Claes Oldenburg (1929–2022)
19. July 2022
Balancing Tools (1984) in Weil am Rhein, Germany, in front of Vitra Design Museum (1989) by Frank Gehry. (Photo: John Hill/World-Architects)
The famed artist known for oversized sculptures of everyday objects, many carried out with his wife Coosje van Bruggen (1942–2009), died on July 18 at the age of 93.
Claes Oldenburg was one of those artists that architects love, up there with Richard Serra, James Turrell, and Dan Graham. Yet unlike those artists, whose creations are spatial, immersive, and made with elements that could be described as architectural, Oldenburg's figurative sculptures find their appeal through their gigantic scale and how they relate to their natural and urban contexts.
An early and obviously unbuilt project from 1966 found the artist proposing the giant Wing-Nut Monument for Stockholm; as published in the 1969 book Fantastic Architecture, the wing-nut would have moved up and down its screw shaft.
Wing-Nut Monument for Stockholm (1966), in Fantastic Architecture by Wolf Vostell and Dick Higgins (Something Else Press, 1969)
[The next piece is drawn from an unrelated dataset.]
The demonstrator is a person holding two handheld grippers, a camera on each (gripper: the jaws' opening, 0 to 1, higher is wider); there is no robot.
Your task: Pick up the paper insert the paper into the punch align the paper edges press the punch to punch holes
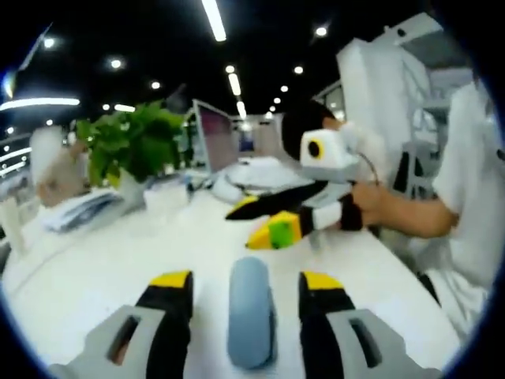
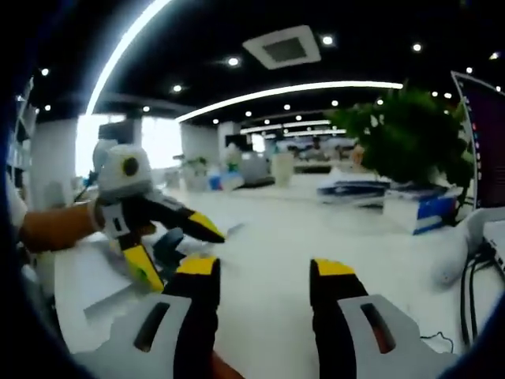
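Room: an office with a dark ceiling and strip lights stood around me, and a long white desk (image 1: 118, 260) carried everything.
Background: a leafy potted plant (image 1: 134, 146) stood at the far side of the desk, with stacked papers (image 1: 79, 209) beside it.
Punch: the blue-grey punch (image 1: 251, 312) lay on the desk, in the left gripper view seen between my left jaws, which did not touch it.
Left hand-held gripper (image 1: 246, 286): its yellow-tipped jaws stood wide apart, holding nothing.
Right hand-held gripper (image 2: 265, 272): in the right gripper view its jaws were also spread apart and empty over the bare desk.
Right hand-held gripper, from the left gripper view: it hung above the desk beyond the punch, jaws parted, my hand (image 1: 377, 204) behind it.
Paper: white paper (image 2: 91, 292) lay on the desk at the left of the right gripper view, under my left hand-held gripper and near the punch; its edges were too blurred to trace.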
One year later, in 1967 at the Metropolitan Museum of Art, Oldenburg realized his first outdoor public monument: Placid Civic Monument, a performance piece and artwork that consisted of a 6-by-3-foot rectangular hole in the ground dug and filled by gravediggers as part of New York City's Sculpture in Environment exhibition.
Lipstick (Ascending) on Caterpillar Tracks, installed at Yale University in 1969 (first in vinyl but then, in 1974, in steel), was Oldenburg's first large-scale sculpture, basically establishing the format that would continue for the rest of his life and that of Coosje van Bruggen, whom he married in 1977. That year Oldenburg realized the nearly 100-foot-tall Batcolumn in Chicago. From 1981 onwards, the sculptures were signed both Claes Oldenburg and Coosje van Bruggen.
Frank Gehry's Chiat/Day Building in Venice, California, with Binoculars (1991). (Photo: Bobak Ha'Eri/Wikimedia Commons)
Oldenburg and Van Bruggen were commissioned by the children of Willi Fehlbaum, founder of the furniture company Vitra, to create Balancing Tools for their father's 70th birthday in 1984. The piece depicting a hammer, pliers, and screwdriver — the tools employed by upholsterers, appropriately — in perfect balance, was joined five years later by the adjacent Vitra Design Museum designed by Frank Gehry. (The museum, as in the top photo, often serves as a backdrop to the older sculpture.)
Starting in 1985 the artists and architect would work together on the Chiat/Day Building in Venice, California, where Oldenburg and Van Bruggen stole the show with a giant pair of binoculars serving as the main entrance for the office building. Completed in 1991, the interior of Binoculars was given over for small conference areas capped by round skylights.
Shuttlecocks (1994) at Nelson-Atkins Museum of Art, Kansas City, Missouri. (Photo: Americasroof/Wikimedia Commons)
There are numerous other notable commissions by Oldenburg and Van Bruggen — too many to mention — but a favorite of this writer is Shuttlecocks, installed on the grounds of the Nelson-Atkins Museum of Art in Kansas City, Missouri, in 1994. The artists imagined the neoclassical building as a net, with 17-foot-tall badminton birdies strewn across the lawns on both sides of the museum. Controversial at first, Shuttlecocks is beloved by residents of the Midwestern city and now serves as the symbol for the nearly 90-year-old museum.